Department of Regenerative Medicine, United Stated Army Institute of Surgical Research, San Antonio, Texas 78234, USA.
J Trauma Acute Care Surg. 2012 Mar;72(3):760-4. doi: 10.1097/TA.0b013e31823c97f5.
There are no established guidelines for the surgical prep of an external fixator in the operative field. This study investigates the effectiveness of different prep solutions and methods of application.

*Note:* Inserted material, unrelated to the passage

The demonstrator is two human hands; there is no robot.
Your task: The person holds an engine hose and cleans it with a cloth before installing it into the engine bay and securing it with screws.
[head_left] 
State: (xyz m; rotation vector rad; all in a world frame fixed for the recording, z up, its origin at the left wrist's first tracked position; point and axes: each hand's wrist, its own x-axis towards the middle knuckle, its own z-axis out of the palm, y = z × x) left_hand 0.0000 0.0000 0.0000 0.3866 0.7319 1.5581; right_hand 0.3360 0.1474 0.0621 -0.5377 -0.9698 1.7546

Forty external fixator constructs, consisting of a rod, pin, and pin to rod coupling device, were immersed in a broth of Staphylococcus aureus (lux) for 12 hours. Constructs were then randomized into four treatment groups: chlorhexidine-gluconate (CHG) (4%) scrub, CHG (4%) spray, povidone-iodine (PI) (10%) scrub, and PI (10%) spray. Each construct was imaged with a specialized photon capturing camera system yielding the quantitative and spatial distribution of bacteria both before and after the prep. Each pin to bar clamp was loosened and moved 2 cm down the construct, simulating an external fixator adjustment, and reimaged. Spatial distribution of bacteria and total bacteria counts were compared.
There was a similar reduction in bacteria after surgical prep when comparing all four groups independently (p = 0.19), method of application (spray vs. scrub, p = 0.27), and different solutions (CHG vs. PI, p = 0.41). Although bacteria were evident in newly exposed areas after external fixator adjustment, most notably within the loosened pin to bar clamp, it did not result in an increase in bacteria counts (all four groups, p = 0.11; spray vs. scrub, p = 0.18; CHG vs. PI, p = 0.99).
Although there was no increase in bacteria counts after the simulated external fixator adjustment, it did expose additional bacteria previously unseen. Although there was no difference in surgical prep solution or method of application, consideration must be given to performing an additional surgical prep of the newly exposed surface after loosening of each individual external fixator component as this may further minimize potential bacteria exposure.
目前对于手术野中外固定器的外科准备还没有既定的准则。本研究旨在调查不同准备溶液和应用方法的有效性。
将 40 个由杆、钉和钉棒连接装置组成的外固定器结构浸泡在金黄色葡萄球菌(lux)肉汤中 12 小时。然后将结构随机分为四组治疗:氯己定葡萄糖酸盐(CHG)(4%)擦洗、CHG(4%)喷雾、聚维酮碘(PI)(10%)擦洗和 PI(10%)喷雾。使用专门的光子捕获相机系统对每个结构进行成像,以获得细菌的定量和空间分布,包括准备前后。每个钉棒夹具都松开并向下移动 2 厘米,模拟外固定器调整,然后重新成像。比较了细菌的空间分布和总细菌计数。
当独立比较所有四组(p = 0.19)、应用方法(喷雾与擦洗,p = 0.27)和不同溶液(CHG 与 PI,p = 0.41)时,外科准备后细菌的减少情况相似。尽管在外部固定器调整后新暴露的区域中仍可见细菌,尤其是在松动的钉棒夹具中,但这并未导致细菌计数增加(所有四组,p = 0.11;喷雾与擦洗,p = 0.18;CHG 与 PI,p = 0.99)。
尽管在模拟外固定器调整后细菌计数没有增加,但确实暴露了以前看不见的额外细菌。虽然外科准备溶液或应用方法没有差异,但必须考虑在每个外固定器组件松动后对新暴露的表面进行额外的外科准备,因为这可能进一步最大限度地减少潜在的细菌暴露。